=== DATA BLOCK ===
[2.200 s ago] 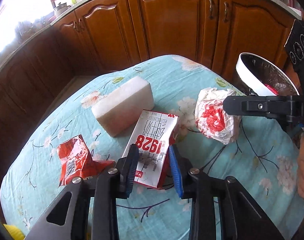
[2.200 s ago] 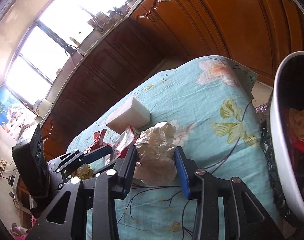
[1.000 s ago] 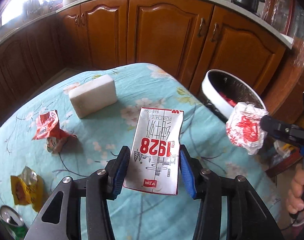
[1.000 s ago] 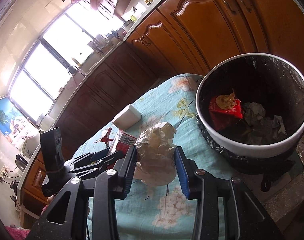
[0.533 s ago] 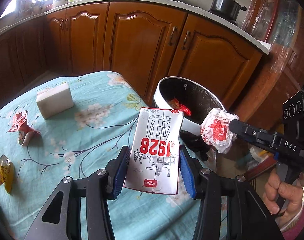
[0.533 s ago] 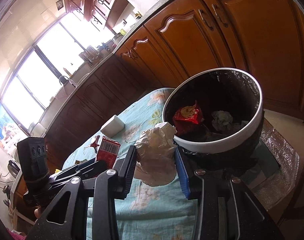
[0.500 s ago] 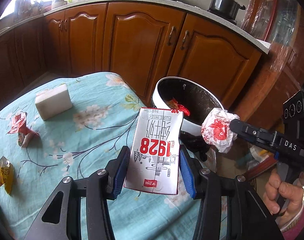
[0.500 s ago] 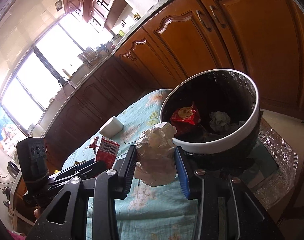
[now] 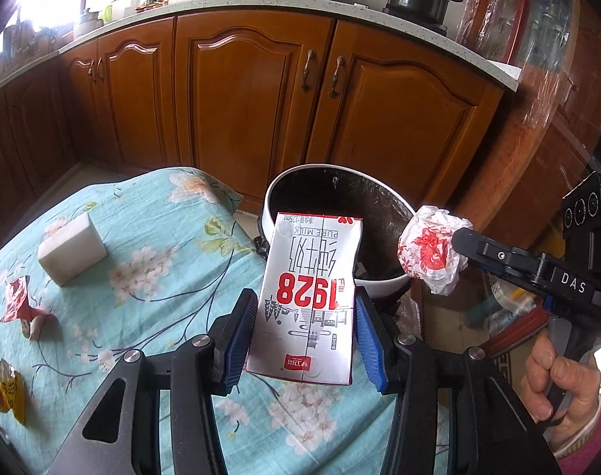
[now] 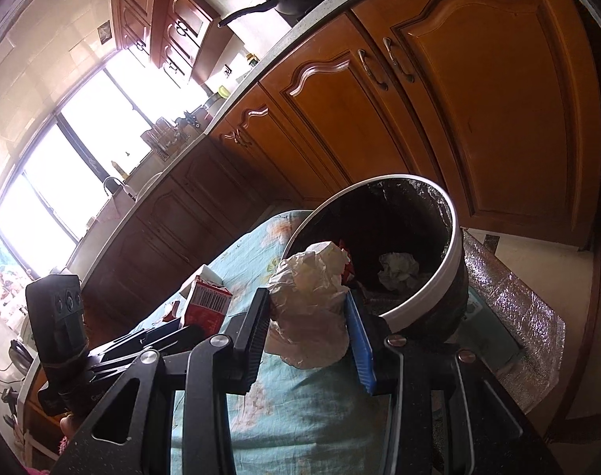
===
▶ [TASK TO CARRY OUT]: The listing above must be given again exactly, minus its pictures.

▶ [OUTPUT]:
[2.200 s ago] 
[2.200 s ago] 
[1.000 s ago] 
[1.000 s ago] 
[0.533 s ago] 
[0.533 s ago] 
[0.500 s ago] 
[0.500 s ago] 
[now] 
[now] 

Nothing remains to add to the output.